## [Exercise brief]
Could you reproduce the lines below from the one with "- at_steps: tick" through the one with "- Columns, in"? Keep both ends and add nothing.

## [Record excerpts]
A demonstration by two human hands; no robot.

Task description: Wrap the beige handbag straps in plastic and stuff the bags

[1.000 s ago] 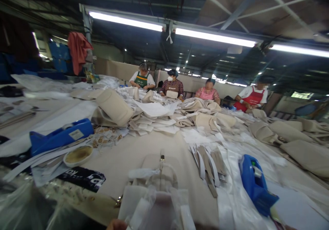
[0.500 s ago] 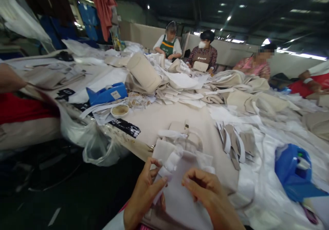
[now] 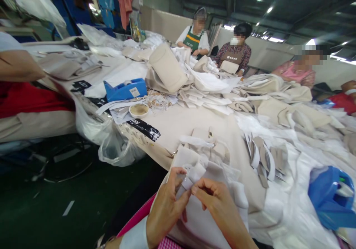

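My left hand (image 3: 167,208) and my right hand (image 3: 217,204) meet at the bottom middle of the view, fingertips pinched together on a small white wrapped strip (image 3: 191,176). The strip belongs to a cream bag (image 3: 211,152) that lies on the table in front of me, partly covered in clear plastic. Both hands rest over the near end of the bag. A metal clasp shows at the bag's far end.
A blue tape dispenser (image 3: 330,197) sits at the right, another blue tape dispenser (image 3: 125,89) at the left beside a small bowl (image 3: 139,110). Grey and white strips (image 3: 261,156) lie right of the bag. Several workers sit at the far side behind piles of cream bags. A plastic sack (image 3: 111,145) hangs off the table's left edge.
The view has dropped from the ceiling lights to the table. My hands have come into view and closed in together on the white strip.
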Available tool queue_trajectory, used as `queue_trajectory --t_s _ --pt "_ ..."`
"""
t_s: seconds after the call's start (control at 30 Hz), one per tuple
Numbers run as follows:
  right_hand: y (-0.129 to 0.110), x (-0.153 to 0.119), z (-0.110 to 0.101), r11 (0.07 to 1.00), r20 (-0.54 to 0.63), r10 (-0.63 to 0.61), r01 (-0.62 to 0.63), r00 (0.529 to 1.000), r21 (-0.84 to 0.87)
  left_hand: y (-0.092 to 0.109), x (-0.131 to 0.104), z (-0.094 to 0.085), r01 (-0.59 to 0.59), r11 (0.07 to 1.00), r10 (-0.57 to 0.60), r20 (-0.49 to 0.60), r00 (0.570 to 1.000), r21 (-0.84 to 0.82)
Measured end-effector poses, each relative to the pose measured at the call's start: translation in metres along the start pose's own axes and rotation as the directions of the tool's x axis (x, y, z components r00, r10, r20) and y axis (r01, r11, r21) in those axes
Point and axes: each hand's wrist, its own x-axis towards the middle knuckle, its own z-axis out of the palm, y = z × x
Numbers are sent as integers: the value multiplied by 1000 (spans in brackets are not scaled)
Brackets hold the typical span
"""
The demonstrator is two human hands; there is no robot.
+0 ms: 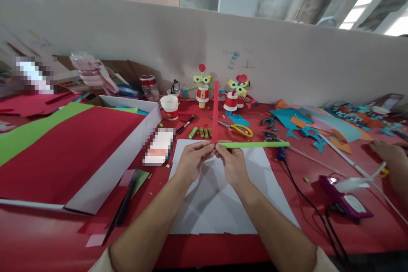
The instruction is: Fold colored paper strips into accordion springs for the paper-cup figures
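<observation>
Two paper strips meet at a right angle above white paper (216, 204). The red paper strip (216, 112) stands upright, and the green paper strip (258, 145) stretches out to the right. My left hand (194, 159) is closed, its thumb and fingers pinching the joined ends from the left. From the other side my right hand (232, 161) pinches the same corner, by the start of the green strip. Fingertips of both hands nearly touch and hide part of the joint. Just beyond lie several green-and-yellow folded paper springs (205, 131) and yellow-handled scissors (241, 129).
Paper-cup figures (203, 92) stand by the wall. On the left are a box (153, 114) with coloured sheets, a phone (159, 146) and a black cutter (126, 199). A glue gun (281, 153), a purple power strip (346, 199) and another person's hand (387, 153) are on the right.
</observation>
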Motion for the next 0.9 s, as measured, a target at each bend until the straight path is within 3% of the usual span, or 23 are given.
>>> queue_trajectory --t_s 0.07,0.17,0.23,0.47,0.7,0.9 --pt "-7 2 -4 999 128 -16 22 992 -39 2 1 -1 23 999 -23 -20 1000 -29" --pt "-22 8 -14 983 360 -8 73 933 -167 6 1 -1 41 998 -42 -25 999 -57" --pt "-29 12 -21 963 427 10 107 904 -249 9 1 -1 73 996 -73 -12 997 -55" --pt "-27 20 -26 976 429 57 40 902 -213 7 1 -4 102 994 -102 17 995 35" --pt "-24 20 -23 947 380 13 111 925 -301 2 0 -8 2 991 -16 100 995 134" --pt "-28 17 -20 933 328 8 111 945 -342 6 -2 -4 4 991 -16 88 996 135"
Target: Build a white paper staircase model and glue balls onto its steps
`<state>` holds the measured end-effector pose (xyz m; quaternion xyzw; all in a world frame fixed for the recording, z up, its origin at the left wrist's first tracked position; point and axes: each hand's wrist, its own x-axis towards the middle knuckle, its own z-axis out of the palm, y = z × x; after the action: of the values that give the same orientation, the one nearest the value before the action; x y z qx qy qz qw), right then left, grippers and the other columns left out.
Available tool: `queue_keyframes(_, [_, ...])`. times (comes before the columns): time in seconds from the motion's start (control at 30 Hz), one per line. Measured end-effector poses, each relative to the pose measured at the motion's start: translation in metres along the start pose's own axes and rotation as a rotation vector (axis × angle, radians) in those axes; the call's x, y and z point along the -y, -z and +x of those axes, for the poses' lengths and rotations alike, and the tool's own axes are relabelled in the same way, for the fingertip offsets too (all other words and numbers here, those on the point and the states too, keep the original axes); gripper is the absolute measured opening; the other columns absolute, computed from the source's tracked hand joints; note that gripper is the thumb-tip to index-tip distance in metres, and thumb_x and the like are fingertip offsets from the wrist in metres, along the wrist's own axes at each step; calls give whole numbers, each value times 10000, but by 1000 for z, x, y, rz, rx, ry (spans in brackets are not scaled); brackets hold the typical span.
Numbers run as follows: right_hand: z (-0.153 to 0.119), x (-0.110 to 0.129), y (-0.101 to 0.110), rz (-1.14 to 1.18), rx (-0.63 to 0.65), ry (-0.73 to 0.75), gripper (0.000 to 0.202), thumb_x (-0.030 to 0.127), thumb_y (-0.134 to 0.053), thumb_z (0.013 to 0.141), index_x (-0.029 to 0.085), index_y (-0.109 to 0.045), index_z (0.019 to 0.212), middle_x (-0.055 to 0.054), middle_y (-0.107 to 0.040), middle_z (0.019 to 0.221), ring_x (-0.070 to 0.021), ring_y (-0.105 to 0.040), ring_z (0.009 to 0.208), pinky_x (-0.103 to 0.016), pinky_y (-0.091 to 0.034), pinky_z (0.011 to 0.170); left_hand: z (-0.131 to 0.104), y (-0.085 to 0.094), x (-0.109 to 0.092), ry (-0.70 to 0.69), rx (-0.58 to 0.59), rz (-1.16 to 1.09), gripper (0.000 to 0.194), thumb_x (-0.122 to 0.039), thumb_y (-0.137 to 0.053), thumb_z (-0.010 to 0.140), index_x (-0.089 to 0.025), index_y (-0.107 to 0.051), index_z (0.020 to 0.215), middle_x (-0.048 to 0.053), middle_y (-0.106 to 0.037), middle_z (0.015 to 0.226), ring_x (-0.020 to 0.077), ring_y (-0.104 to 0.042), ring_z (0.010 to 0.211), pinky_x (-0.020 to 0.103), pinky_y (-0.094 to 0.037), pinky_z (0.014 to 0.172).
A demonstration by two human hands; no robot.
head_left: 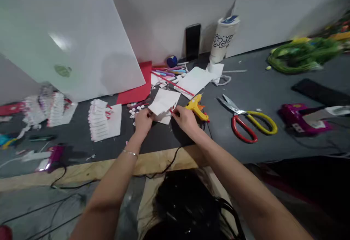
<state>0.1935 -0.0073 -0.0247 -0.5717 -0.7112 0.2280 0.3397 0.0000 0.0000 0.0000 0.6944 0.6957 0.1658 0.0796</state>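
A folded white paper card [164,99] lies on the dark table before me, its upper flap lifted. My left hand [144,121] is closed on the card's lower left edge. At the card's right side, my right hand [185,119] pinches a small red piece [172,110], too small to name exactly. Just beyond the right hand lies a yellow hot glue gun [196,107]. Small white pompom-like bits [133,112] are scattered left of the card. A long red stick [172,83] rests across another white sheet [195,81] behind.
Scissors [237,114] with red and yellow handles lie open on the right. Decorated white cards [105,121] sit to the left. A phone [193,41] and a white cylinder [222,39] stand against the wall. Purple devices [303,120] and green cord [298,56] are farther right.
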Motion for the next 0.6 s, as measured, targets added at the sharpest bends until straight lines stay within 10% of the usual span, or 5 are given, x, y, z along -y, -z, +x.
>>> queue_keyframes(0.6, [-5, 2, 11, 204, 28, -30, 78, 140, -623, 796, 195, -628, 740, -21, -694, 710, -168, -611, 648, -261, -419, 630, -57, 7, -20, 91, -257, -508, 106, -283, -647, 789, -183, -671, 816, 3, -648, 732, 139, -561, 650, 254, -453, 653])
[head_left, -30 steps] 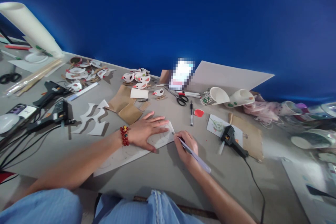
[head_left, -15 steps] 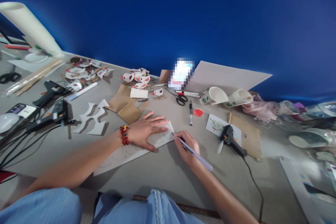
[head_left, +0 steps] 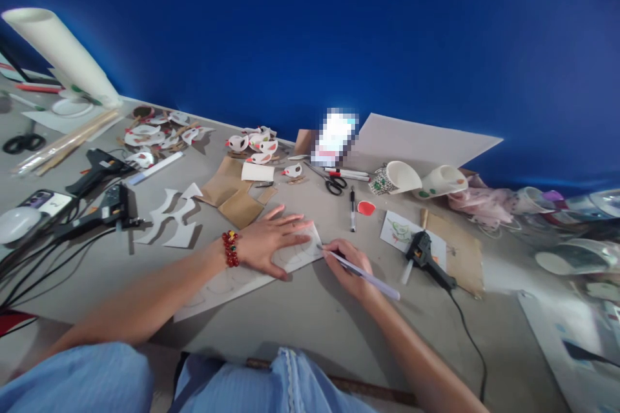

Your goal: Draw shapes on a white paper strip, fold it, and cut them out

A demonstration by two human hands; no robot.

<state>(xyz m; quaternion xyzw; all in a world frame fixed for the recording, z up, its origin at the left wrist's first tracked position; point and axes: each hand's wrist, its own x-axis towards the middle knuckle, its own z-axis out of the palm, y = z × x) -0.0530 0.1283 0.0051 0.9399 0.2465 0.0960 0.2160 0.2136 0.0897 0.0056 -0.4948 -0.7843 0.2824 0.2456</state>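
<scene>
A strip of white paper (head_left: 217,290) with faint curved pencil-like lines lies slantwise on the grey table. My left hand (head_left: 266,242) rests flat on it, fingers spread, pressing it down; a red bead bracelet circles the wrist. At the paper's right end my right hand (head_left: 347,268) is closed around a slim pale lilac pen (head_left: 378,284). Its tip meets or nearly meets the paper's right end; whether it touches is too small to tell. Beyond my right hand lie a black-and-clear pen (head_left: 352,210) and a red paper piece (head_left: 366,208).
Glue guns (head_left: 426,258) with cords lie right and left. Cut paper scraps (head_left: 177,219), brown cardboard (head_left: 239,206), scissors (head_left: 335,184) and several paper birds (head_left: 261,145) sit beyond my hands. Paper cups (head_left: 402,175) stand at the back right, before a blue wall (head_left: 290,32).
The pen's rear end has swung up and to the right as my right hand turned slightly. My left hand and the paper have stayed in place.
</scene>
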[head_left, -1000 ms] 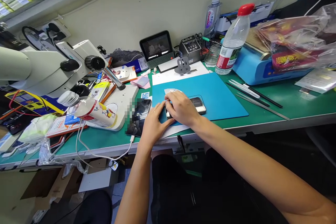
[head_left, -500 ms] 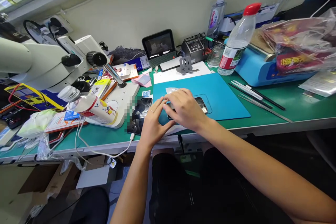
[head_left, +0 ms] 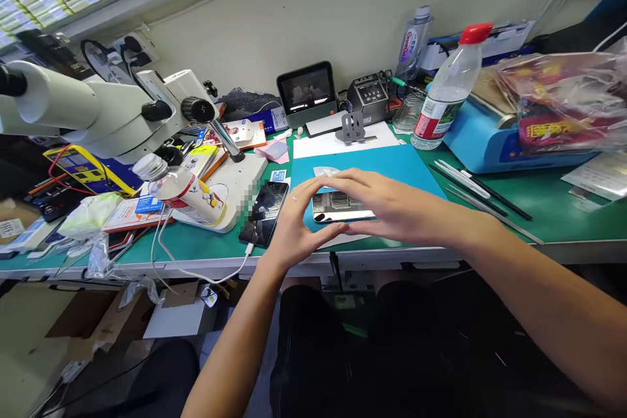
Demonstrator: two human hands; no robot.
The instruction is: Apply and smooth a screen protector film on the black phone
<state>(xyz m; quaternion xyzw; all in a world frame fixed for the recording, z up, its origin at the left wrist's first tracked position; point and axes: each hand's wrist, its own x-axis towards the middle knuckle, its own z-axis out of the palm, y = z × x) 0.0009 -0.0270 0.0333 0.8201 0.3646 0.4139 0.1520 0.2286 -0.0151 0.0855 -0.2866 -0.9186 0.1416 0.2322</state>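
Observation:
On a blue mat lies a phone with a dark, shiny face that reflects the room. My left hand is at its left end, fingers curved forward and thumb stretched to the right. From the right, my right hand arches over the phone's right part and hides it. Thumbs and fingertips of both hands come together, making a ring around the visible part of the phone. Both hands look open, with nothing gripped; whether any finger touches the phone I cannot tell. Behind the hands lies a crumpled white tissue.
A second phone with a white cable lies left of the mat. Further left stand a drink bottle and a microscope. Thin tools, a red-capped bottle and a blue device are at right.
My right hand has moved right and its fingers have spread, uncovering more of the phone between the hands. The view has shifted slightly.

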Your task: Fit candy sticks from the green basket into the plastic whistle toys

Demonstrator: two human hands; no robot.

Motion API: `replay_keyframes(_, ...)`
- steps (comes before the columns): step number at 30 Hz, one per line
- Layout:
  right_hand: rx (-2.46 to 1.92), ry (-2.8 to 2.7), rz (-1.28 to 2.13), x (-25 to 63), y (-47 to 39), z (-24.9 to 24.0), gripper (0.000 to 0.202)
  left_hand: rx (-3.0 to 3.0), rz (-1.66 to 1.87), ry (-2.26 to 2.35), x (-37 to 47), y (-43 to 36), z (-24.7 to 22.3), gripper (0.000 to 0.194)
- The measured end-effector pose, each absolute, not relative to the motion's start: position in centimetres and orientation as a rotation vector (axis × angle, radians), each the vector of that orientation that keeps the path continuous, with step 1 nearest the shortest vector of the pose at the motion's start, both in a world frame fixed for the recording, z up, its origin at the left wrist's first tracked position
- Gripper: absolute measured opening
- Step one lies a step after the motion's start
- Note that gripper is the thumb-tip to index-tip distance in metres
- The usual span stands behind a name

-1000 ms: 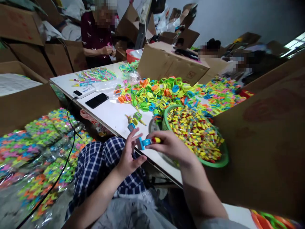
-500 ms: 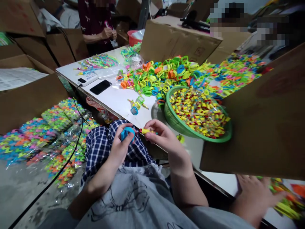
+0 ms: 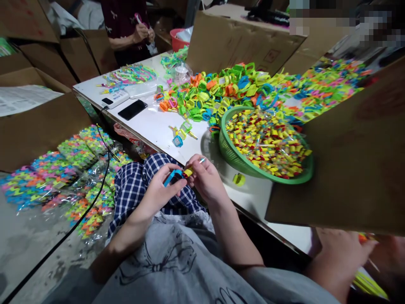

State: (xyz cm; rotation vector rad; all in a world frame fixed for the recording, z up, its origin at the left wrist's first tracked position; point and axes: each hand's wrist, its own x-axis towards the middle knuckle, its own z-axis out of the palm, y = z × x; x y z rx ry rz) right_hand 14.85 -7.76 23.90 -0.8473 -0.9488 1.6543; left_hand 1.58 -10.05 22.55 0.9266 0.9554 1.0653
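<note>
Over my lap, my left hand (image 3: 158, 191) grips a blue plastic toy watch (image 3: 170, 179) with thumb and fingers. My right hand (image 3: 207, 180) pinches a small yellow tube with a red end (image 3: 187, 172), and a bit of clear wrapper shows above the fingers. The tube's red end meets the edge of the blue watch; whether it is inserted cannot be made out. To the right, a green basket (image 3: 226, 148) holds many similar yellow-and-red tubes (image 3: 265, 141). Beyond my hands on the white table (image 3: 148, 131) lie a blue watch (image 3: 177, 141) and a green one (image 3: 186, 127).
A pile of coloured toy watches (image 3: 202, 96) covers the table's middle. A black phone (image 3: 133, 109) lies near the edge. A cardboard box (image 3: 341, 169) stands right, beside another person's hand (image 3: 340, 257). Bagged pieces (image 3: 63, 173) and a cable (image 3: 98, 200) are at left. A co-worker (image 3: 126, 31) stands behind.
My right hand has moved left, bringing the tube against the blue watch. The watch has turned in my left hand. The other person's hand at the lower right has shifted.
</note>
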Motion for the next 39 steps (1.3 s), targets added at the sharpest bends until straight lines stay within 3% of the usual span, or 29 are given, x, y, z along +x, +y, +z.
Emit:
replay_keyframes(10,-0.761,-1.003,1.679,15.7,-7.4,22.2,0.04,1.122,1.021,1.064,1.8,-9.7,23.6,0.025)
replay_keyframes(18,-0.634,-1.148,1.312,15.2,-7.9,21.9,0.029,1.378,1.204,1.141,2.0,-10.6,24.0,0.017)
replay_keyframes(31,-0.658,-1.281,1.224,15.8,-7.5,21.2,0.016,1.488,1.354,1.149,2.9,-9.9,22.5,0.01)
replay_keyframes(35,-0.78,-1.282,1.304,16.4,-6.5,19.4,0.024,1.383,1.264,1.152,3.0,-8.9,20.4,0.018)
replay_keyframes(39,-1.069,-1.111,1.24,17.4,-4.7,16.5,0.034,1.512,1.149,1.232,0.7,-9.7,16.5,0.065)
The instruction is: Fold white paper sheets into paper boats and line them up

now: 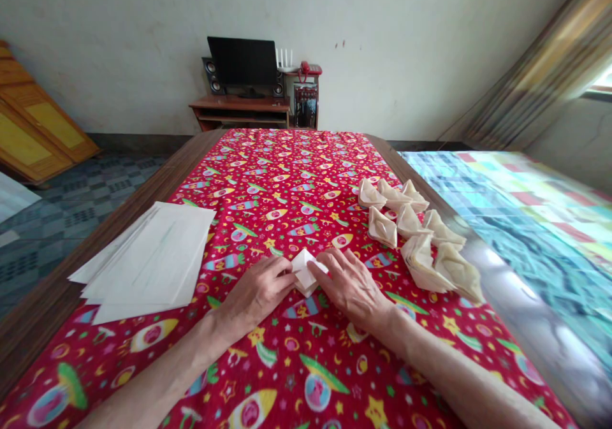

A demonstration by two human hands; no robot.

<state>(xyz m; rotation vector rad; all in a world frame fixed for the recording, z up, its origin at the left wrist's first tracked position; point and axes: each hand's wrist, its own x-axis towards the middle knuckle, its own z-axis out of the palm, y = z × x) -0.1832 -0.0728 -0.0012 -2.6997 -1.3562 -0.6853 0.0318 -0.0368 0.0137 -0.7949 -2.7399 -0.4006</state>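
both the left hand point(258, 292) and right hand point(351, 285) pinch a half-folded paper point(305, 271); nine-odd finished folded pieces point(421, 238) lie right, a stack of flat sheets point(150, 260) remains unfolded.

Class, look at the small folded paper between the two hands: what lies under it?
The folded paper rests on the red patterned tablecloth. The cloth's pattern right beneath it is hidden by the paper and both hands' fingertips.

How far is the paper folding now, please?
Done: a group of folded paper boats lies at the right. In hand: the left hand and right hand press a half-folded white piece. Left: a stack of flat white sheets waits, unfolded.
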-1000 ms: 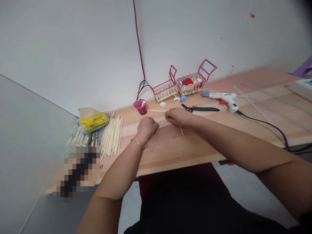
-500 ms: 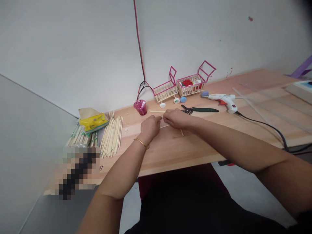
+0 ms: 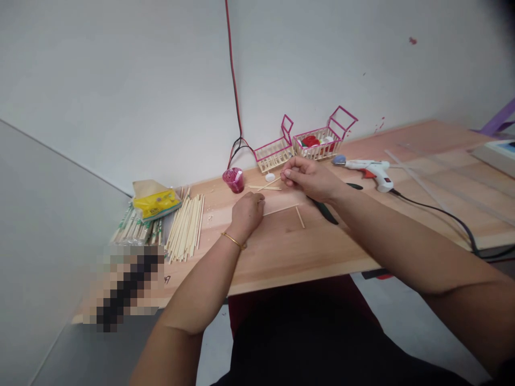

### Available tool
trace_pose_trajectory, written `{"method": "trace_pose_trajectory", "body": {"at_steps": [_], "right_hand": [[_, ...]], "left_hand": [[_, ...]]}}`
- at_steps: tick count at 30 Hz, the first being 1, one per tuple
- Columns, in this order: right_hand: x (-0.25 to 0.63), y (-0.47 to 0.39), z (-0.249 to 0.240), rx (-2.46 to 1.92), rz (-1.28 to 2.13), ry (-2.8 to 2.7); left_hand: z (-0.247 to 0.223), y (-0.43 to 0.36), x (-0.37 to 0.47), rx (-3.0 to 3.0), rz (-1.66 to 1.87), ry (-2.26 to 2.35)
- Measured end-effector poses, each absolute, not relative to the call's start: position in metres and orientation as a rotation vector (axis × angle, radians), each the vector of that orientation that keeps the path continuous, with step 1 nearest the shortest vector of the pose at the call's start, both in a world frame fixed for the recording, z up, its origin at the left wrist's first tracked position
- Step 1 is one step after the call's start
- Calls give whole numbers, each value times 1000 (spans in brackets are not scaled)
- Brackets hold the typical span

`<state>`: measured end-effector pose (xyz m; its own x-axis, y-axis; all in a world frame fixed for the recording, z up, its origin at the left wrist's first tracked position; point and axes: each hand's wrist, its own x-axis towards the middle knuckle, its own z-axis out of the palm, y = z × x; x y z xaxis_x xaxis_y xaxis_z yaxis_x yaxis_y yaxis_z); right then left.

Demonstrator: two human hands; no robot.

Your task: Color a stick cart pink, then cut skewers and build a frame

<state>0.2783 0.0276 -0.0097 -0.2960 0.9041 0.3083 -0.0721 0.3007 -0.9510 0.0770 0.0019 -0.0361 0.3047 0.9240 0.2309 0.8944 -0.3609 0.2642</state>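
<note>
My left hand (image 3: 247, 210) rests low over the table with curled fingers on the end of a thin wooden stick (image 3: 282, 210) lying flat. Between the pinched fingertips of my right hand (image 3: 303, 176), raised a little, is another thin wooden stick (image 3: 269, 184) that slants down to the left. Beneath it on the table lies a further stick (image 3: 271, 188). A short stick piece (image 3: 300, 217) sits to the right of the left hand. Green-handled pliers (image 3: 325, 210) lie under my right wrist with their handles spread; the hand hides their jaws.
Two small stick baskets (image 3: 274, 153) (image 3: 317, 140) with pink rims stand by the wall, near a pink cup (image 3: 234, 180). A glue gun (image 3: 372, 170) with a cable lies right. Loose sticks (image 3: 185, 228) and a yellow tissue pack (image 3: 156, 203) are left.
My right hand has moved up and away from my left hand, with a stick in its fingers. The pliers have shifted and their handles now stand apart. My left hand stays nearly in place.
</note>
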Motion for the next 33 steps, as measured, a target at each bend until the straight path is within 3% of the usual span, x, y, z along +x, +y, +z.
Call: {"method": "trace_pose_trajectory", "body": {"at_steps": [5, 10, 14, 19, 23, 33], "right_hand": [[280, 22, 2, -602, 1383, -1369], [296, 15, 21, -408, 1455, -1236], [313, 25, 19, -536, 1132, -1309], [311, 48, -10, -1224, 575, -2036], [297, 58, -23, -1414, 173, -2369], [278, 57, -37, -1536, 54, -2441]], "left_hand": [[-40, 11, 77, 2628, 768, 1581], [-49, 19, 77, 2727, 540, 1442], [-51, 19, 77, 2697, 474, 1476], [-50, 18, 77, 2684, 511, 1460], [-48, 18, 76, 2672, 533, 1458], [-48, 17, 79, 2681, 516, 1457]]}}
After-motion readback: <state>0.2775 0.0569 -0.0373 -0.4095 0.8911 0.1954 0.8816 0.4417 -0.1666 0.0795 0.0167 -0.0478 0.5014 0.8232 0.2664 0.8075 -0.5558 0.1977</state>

## [Written response]
- at_steps: tick count at 30 Hz, the first being 1, one per tuple
- Columns, in this order: right_hand: x (-0.25 to 0.63), y (-0.47 to 0.39), z (-0.249 to 0.240), rx (-2.46 to 1.92), rz (-1.28 to 2.13), ry (-2.8 to 2.7); left_hand: z (-0.247 to 0.223), y (-0.43 to 0.36), x (-0.37 to 0.47), rx (-3.0 to 3.0), rz (-1.66 to 1.87), ry (-2.26 to 2.35)

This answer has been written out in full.